7 “Lord, you are righteous, but this day we are covered with shame—the people of Judah and the inhabitants of Jerusalem and all Israel, both near and far, in all the countries where you have scattered us because of our unfaithfulness to you. 8 We and our kings, our princes and our ancestors are covered with shame, Lord, because we have sinned against you. 9 The Lord our God is merciful and forgiving, even though we have rebelled against him; 10 we have not obeyed the Lord our God or kept the laws he gave us through his servants the prophets. 11 All Israel has transgressed your law and turned away, refusing to obey you.
“Therefore the curses and sworn judgments written in the Law of Moses, the servant of God, have been poured out on us, because we have sinned against you. 12 You have fulfilled the words spoken against us and against our rulers by bringing on us great disaster. Under the whole heaven nothing has ever been done like what has been done to Jerusalem. 13 Just as it is written in the Law of Moses, all this disaster has come on us, yet we have not sought the favor of the Lord our God by turning from our sins and giving attention to your truth. 14 The Lord did not hesitate to bring the disaster on us, for the Lord our God is righteous in everything he does; yet we have not obeyed him.
15 “Now, Lord our God, who brought your people out of Egypt with a mighty hand and who made for yourself a name that endures to this day, we have sinned, we have done wrong. 16 Lord, in keeping with all your righteous acts, turn away your anger and your wrath from Jerusalem, your city, your holy hill. Our sins and the iniquities of our ancestors have made Jerusalem and your people an object of scorn to all those around us.
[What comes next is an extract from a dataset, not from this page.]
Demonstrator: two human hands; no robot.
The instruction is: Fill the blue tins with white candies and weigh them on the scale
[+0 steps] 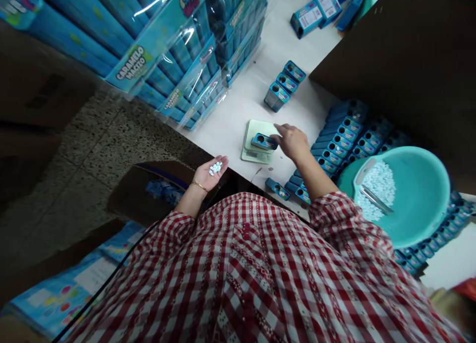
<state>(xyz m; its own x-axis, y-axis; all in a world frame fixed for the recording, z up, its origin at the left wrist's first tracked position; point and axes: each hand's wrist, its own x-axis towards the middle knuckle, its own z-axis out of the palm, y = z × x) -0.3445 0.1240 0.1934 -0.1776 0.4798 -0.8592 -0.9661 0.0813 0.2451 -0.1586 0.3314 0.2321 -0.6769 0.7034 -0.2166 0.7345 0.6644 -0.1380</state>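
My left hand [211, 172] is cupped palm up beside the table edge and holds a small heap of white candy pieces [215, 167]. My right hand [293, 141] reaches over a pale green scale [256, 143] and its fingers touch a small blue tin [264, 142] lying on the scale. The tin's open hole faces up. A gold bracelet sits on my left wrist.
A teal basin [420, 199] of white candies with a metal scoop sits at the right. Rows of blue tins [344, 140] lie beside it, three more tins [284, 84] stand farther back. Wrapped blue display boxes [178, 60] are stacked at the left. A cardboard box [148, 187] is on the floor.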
17 “Now, our God, hear the prayers and petitions of your servant. For your sake, Lord, look with favor on your desolate sanctuary. 18 Give ear, our God, and hear; open your eyes and see the desolation of the city that bears your Name. We do not make requests of you because we are righteous, but because of your great mercy. 19 Lord, listen! Lord, forgive! Lord, hear and act! For your sake, my God, do not delay, because your city and your people bear your Name.”
Does the Tochacha (Leviticus 26:14-39; Deuteronomy 28:15-68) likewise apply to the Holocaust?